- Comune di Corsano
- Corsano Location within Italy Corsano Location within Apulia
- Coordinates: 39°53′N 18°22′E﻿ / ﻿39.883°N 18.367°E
- Country: Italy
- Region: Apulia
- Province: Lecce (LE)

Government
- • Mayor: Biagio Raona (since 2019)

Area
- • Total: 9 km^{2} (3.5 sq mi)
- Elevation: 121 m (397 ft)

Population (2024)
- • Total: 5,108
- • Density: 570/km^{2} (1,500/sq mi)
- Demonym: Corsanesi
- Time zone: UTC+1 (CET)
- • Summer (DST): UTC+2 (CEST)
- Postal code: 73033
- Dialing code: 0833
- ISTAT code: 075024
- Patron saint: St. Blaise
- Website: www.comune.corsano.le.it

= Corsano =

Corsano is a town and comune in the province of Lecce in the Apulia region of south-east Italy.

==Geography==
It is located on the last slopes of the Salentine Murge, facing the Adriatic Sea coast.
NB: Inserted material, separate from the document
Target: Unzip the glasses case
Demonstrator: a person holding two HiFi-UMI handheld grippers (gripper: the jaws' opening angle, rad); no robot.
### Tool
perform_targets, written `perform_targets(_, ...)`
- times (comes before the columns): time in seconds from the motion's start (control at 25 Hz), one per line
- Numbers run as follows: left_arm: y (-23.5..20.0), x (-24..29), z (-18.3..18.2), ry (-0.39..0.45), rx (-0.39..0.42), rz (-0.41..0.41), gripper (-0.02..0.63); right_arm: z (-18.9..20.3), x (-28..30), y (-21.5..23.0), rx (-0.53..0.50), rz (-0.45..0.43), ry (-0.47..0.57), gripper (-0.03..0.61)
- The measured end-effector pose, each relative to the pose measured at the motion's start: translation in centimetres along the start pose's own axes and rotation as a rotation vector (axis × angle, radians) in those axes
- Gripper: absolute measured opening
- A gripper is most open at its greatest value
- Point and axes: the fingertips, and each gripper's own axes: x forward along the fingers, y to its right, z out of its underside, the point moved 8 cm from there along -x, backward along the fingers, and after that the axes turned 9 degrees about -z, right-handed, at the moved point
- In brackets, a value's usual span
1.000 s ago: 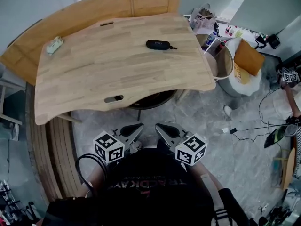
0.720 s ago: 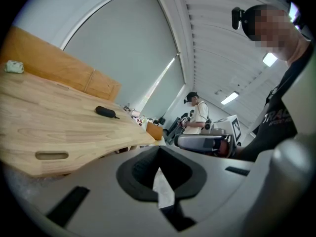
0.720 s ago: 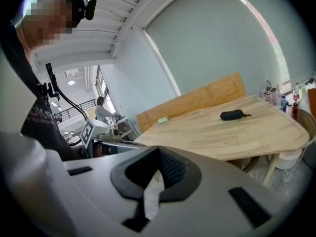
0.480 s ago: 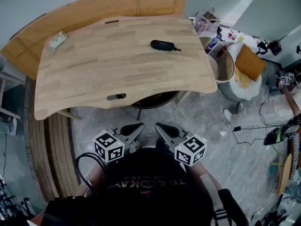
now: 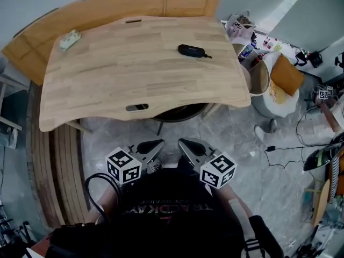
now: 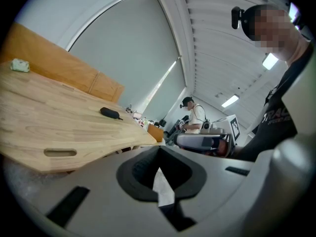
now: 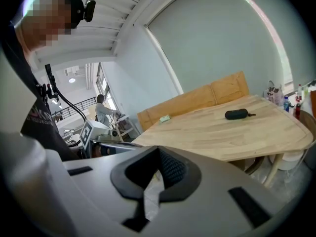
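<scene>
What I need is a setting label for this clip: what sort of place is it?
Likely a workshop or lab, not a home: a large wooden table, loose cables on the floor, another person in the background.

We are holding the right gripper [image 7: 157, 168] with its jaws pressed together and nothing between them, well short of the wooden table [image 7: 212, 132]. The black glasses case [image 7: 236, 114] is lying toward the table's right side, and a small pale packet [image 7: 165, 118] is sitting at its far left end.
</scene>
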Motion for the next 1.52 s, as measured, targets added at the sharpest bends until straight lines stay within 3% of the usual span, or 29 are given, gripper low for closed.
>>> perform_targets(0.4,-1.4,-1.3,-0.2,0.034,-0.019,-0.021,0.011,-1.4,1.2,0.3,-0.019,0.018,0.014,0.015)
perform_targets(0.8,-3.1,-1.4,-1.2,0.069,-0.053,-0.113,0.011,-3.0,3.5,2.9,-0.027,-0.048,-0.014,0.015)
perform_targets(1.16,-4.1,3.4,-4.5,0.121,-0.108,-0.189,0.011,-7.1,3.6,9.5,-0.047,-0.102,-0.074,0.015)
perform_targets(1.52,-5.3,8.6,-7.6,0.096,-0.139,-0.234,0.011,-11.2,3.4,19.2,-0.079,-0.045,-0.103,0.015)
The distance from Lecce is 60 km.

==History==
Corsano was most likely founded in the 10th century, during the Byzantine domination of southern Italy, by Basilian monks. Later it was part of the Principality of Taranto, a semi-independent entity of the Kingdom of Naples, and later was held by numerous feudal families.

The most striking sight is the baronial Castle (17th century) and Julien's face.